Copy the listing below letter for letter, passing over each picture.

[Opening Data provided section]

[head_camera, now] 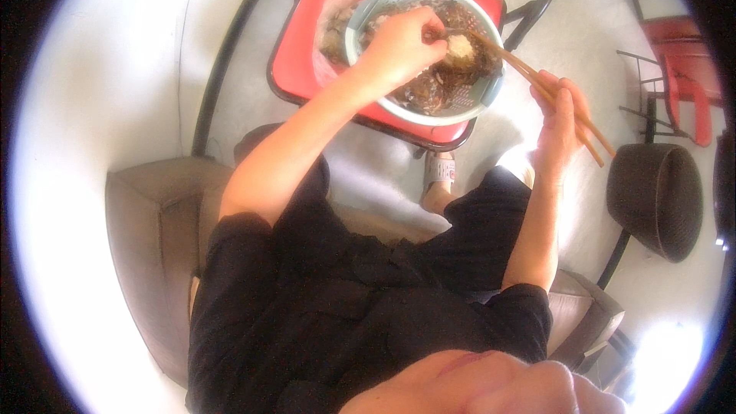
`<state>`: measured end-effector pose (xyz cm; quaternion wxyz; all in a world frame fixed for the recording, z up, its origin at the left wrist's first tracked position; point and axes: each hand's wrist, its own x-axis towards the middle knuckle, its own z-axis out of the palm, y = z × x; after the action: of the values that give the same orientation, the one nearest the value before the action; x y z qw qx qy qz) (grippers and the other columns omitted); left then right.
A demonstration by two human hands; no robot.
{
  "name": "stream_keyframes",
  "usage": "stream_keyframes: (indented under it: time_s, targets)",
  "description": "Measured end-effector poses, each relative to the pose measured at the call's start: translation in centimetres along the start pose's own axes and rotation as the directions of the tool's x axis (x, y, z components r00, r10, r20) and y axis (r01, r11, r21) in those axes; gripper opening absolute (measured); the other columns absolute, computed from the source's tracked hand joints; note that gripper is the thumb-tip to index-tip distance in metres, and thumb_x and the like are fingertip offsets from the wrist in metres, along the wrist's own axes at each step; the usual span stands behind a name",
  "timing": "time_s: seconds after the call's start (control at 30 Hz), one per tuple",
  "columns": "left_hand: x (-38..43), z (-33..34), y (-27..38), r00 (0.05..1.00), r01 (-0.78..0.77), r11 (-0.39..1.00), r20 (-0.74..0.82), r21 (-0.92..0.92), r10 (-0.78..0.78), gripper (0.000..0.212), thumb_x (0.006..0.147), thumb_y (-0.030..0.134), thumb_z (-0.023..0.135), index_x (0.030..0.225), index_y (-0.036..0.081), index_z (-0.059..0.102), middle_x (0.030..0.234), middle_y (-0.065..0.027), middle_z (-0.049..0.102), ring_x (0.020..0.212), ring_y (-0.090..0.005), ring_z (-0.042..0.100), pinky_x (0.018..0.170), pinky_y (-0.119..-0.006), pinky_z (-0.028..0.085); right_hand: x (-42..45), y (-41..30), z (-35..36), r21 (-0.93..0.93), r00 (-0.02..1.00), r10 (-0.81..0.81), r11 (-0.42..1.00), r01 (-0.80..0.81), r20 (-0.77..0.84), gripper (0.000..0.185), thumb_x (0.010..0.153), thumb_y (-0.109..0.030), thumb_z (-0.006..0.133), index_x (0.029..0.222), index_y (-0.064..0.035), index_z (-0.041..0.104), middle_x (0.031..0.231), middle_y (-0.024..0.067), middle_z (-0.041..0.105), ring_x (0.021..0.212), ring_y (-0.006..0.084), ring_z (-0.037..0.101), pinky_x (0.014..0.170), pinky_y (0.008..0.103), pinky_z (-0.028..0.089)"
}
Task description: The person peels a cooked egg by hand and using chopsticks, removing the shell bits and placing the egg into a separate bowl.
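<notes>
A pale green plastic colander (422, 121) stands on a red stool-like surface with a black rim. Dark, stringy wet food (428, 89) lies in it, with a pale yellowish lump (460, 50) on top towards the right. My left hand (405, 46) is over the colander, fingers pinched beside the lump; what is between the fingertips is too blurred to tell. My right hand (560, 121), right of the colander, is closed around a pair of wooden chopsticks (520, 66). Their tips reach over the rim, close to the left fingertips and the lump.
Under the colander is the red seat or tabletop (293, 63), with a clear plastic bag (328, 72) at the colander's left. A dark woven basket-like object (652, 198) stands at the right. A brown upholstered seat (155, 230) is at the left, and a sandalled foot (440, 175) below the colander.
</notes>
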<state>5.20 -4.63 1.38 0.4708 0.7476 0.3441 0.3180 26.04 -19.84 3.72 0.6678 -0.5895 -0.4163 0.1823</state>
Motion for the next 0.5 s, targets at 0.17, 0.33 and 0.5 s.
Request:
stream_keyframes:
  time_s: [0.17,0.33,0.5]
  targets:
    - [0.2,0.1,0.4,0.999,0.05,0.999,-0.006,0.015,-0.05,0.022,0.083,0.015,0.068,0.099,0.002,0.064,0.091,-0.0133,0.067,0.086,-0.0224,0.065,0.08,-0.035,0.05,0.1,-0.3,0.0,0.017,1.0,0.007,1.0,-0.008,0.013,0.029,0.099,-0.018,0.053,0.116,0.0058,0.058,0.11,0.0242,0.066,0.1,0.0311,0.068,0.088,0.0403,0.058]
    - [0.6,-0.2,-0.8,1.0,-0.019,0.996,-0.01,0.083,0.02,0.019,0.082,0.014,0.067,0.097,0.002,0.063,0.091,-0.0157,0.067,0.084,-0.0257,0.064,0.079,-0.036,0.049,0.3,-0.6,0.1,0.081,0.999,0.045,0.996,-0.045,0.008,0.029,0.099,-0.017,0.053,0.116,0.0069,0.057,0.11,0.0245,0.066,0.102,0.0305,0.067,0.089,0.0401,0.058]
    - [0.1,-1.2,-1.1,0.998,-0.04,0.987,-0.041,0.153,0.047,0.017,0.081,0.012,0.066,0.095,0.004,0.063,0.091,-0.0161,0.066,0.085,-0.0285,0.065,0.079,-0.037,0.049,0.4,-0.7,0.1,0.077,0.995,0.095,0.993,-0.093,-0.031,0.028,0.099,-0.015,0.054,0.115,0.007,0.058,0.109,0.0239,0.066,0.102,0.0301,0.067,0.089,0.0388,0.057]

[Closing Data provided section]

Output for this exercise:
[head_camera, now] 
`<state>`: measured end-effector pose (xyz cm; quaternion wxyz; all in a world frame fixed for the recording, z up, its origin at the left wrist's first tracked position; point and axes: each hand's wrist, its own x-axis towards the middle knuckle, its own z-axis out of the palm, y = z × x; after the action: of the values that give the same orientation, the one nearest the value before the action; x y z qw qx qy qz) (grippers and the other columns omitted); left then right.
A demonstration by two human hands; no robot.
{
  "name": "stream_keyframes",
  "usage": "stream_keyframes: (indented under it: time_s, targets)",
  "description": "Measured end-effector poses, each relative to the pose measured at the call's start: translation in centimetres along the start pose's own axes and rotation as the directions of the tool's x axis (x, y, z components r00, r10, r20) and y axis (r01, r11, r21) in those axes; gripper opening absolute (measured); the other columns absolute, computed from the source's tracked hand joints; note that gripper is the thumb-tip to index-tip distance in metres, and thumb_x and the like are fingertip offsets from the wrist in metres, along the wrist's own axes at each step; the usual span stands behind a name",
  "timing": "time_s: seconds after the call's start (control at 30 Hz), one per tuple",
  "columns": "left_hand: x (-38..43), z (-33..34), y (-27..38), r00 (0.05..1.00), r01 (-0.78..0.77), r11 (-0.39..1.00), r20 (-0.74..0.82), r21 (-0.92..0.92), r10 (-0.78..0.78), gripper (0.000..0.212), thumb_x (0.006..0.147), thumb_y (-0.030..0.134), thumb_z (-0.023..0.135), index_x (0.030..0.225), index_y (-0.036..0.081), index_z (-0.059..0.102), middle_x (0.030..0.234), middle_y (-0.065..0.027), middle_z (-0.049..0.102), ring_x (0.020..0.212), ring_y (-0.090..0.005), ring_z (-0.042..0.100), pinky_x (0.018..0.170), pinky_y (-0.119..-0.006), pinky_z (-0.028..0.085); right_hand: x (-42..45), y (-41..30), z (-35..36), r21 (-0.93..0.93), r00 (-0.02..1.00), r10 (-0.81..0.81), r11 (-0.42..1.00), r01 (-0.80..0.81), r20 (-0.77..0.84), gripper (0.000..0.185), thumb_x (0.010..0.153), thumb_y (-0.109..0.030), thumb_z (-0.006..0.133), index_x (0.029..0.222), index_y (-0.064..0.035), index_z (-0.041..0.104), middle_x (0.031..0.231), middle_y (-0.024..0.067), middle_z (-0.041..0.105), ring_x (0.021..0.212), ring_y (-0.006..0.084), ring_z (-0.037..0.101), pinky_x (0.014..0.170), pinky_y (0.008..0.103), pinky_z (-0.028..0.089)"
}
Task description: The person peels a cooked egg by hand and using chopsticks, removing the shell bits and placing the egg into a separate bowl.
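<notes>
A pale green plastic colander (422, 121) stands on a red stool-like surface with a black rim. Dark, stringy wet food (428, 89) lies in it, with a pale yellowish lump (460, 50) on top towards the right. My left hand (405, 46) is over the colander, fingers pinched beside the lump; what is between the fingertips is too blurred to tell. My right hand (560, 121), right of the colander, is closed around a pair of wooden chopsticks (520, 66). Their tips reach over the rim, close to the left fingertips and the lump.
Under the colander is the red seat or tabletop (293, 63), with a clear plastic bag (328, 72) at the colander's left. A dark woven basket-like object (652, 198) stands at the right. A brown upholstered seat (155, 230) is at the left, and a sandalled foot (440, 175) below the colander.
</notes>
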<state>5.20 -4.63 1.38 0.4708 0.7476 0.3441 0.3180 26.04 -19.84 3.72 0.6678 -0.5895 -0.4163 0.1823</state>
Motion for the next 0.5 s, targets at 0.17, 0.33 and 0.5 s.
Request:
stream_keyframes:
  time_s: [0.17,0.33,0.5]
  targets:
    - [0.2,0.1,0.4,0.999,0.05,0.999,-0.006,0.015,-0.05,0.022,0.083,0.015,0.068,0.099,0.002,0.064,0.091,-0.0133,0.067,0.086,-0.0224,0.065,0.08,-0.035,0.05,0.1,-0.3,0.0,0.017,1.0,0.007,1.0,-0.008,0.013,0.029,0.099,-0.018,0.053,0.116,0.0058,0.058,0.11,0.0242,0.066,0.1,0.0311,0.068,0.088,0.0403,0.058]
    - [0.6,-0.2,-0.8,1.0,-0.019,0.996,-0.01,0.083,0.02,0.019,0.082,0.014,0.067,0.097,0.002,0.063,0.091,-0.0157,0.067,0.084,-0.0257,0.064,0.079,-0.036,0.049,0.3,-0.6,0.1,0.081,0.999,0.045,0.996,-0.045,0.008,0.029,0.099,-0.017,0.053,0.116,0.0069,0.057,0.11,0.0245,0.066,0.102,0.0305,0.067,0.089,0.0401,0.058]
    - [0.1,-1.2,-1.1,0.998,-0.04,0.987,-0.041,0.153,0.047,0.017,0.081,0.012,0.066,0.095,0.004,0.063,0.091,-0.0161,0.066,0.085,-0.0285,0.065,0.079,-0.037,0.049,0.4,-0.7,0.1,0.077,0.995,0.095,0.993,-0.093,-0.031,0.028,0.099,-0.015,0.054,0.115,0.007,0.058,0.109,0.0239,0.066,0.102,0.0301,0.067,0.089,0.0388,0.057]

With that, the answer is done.